Wednesday, November 17, 2010

The Fate of the Universe Depends on a Shoe Box Diorama

Today's Calvin and Hobbes was the one where Calvin reflects on the fit his mom threw over a missed assignment. He just wanted a shoe box to make a desert scene diorama that was already due today. So it's one day late? So what?
Calvin: It's not as if lives hang in the balance, right? The fate of the universe doesn't depend on turning in a shoe box desert scene on time! 
 Hobbes: That's keeping things in perspective.
Calvin: Even if lives did hang in the balance it would depend on whose they were.
Things have been really stressful at my job recently. And I'm constantly mystified why my coworkers are burning the candle at both ends like they are. Lives do NOT hang in the balance with our product. Not even a little bit. It is completely imagined stress they have imposed on themselves compounded by the customers also inflating the importance of what they do.

I blame elementary school. We were trained from a young age that a deadline is a deadline even if it's totally arbitrary and of no consequence whatsoever. I guess as adults we try to make our career seem important even if it's just not. But since I've only been doing my job for 6 months and I'm not that invested in it as part of my personality I guess I have more perspective.
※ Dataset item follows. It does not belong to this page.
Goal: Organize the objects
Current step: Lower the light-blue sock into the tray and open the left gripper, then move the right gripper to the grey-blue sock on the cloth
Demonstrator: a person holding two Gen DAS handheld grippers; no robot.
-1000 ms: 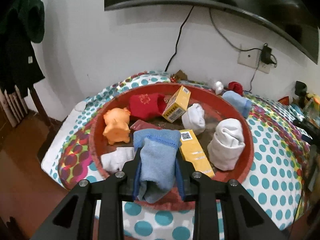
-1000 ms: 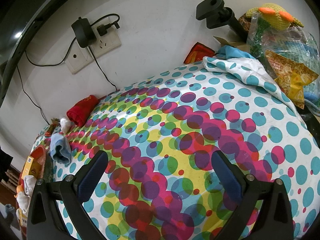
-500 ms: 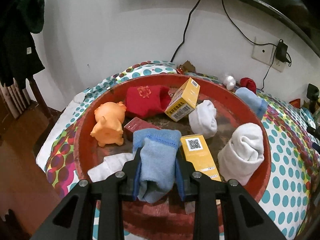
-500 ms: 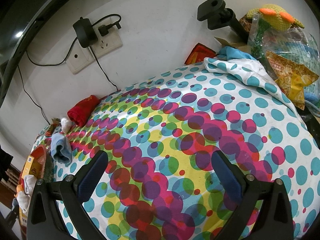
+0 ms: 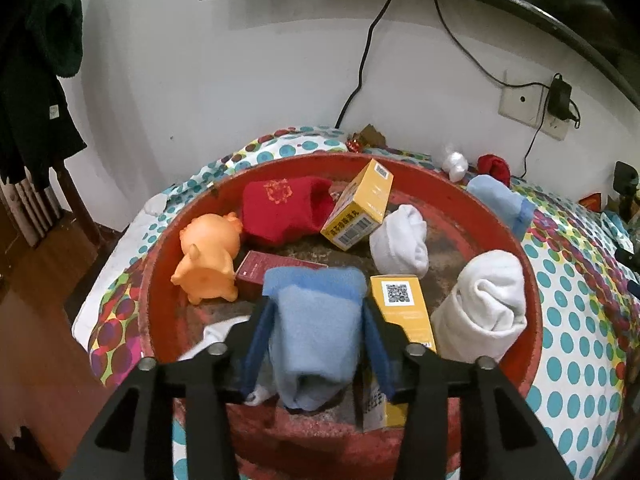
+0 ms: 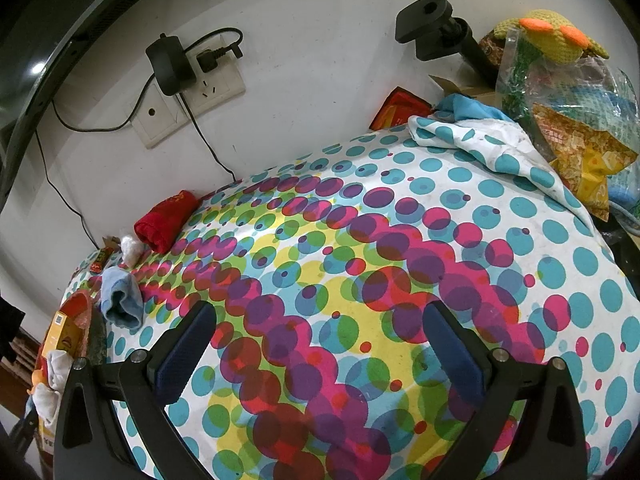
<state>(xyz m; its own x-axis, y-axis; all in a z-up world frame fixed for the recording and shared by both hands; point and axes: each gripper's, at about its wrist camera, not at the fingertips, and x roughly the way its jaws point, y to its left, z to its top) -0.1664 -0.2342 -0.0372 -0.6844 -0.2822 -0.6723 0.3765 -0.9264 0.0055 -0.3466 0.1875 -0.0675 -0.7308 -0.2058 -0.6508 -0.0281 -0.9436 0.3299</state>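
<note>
My left gripper [image 5: 316, 312] is shut on a light blue sock [image 5: 316, 332] and holds it over the near part of a round red basin [image 5: 516, 240]. The basin holds an orange pig toy [image 5: 210, 258], a red sock [image 5: 282, 208], two yellow boxes [image 5: 358, 204] [image 5: 402, 312], a dark red box [image 5: 260, 272] and rolled white socks [image 5: 486, 304]. Another light blue sock [image 6: 120, 298], a red sock [image 6: 166, 220] and a small white item [image 6: 131, 247] lie on the dotted cloth [image 6: 360, 280]. My right gripper [image 6: 320, 344] is open and empty above that cloth.
A wall socket with a charger [image 6: 172, 66] and cables is behind the table. A pile of bags and a knitted yellow toy [image 6: 560, 40] sits at the right end. A black mount [image 6: 430, 28] stands by the wall. Dark clothes [image 5: 36, 60] hang at the left.
My left gripper has carried the light blue sock forward, from the basin's near rim to over its inside. The right gripper has barely moved.
</note>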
I have had lots of jobs where I really busted my ass, like that 115 billable hours during the first week of the Atlanta Olympics. I mean it was happening RIGHT THEN and I had to take care of stuff RIGHT THEN! But this job? It's all about getting insurance companies to pay for medical services. And the insurance companies have a firm policy to just not pay. If we miss a deadline with this software what's going to happen? An insurance company is going to NOT PAY for another day? THEY NEVER PAY! I checked online and saw that my doctor still hasn't been paid for my annual exam in June. Humana has sent me 5 letters asking for information about my previous insurance. I have told them I didn't have any, and they concede that their computer shows that, but they can't stop the automatic mailing. And they can't make her get paid. It's just idiotic. I am really not motivated to bust my ass over something involved in that whole medical insurance fiasco. I am happy to work on it 40 hours a week, maybe two Saturdays a month, but unlike the Olympics I am not billing my hourly consulting rate that was 3 times what I make now. And there is no televised coverage with international implications for my hometown if we come off looking like a bunch of noobs.
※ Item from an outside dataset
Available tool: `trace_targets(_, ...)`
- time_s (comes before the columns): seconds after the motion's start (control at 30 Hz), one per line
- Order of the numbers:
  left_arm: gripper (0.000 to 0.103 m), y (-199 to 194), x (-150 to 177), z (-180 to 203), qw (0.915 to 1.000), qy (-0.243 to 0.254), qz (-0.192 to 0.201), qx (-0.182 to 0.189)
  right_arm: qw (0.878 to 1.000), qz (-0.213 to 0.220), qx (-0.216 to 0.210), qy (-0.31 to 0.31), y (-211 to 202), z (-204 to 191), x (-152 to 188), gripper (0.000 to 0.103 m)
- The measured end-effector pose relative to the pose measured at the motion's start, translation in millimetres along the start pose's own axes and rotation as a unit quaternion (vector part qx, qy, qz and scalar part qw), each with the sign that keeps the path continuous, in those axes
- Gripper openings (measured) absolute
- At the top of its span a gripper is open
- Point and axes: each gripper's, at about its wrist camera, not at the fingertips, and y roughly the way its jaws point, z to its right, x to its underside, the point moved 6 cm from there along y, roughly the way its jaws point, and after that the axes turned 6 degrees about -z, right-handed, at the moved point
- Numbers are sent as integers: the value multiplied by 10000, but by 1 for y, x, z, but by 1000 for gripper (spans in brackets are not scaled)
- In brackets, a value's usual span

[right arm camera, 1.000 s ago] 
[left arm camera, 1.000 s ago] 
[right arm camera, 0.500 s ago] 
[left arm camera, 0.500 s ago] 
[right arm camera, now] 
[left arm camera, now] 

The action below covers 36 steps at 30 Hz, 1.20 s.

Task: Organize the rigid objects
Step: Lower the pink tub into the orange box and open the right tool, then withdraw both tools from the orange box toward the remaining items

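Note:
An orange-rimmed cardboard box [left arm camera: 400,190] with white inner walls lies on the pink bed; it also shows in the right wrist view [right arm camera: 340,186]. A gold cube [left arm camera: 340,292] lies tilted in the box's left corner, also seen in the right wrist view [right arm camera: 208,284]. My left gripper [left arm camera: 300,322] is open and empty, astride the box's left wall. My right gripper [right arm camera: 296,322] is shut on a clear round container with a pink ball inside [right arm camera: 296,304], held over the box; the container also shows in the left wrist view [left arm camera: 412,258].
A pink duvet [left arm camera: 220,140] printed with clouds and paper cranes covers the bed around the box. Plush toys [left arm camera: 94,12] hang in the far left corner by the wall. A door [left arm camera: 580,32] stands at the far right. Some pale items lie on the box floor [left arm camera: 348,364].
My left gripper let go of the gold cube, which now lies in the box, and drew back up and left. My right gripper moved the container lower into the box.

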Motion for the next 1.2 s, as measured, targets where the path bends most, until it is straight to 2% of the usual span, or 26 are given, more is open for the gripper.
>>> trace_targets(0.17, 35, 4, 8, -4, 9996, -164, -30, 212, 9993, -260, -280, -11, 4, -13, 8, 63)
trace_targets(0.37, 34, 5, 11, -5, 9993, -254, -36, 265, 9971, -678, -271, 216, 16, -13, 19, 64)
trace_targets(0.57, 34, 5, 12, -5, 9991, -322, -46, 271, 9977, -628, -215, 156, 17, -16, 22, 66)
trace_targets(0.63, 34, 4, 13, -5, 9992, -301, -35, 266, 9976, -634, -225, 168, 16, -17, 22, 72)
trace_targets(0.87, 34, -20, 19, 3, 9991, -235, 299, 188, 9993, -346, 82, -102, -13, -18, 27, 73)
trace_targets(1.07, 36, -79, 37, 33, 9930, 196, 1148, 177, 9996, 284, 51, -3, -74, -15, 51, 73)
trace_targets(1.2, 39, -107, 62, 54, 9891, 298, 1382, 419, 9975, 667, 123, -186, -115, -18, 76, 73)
Which reminds me of my old days working on the first digital television systems. It was a frantic business to kludge prototypes together to get them into the field for testing by the deadline promised by some lying salesman. (They liked to tell the customers the engineers already invented something that we hadn't even considered and then we had 3 months to make it. They denied that it was lying, they said they were telling a "future truth.")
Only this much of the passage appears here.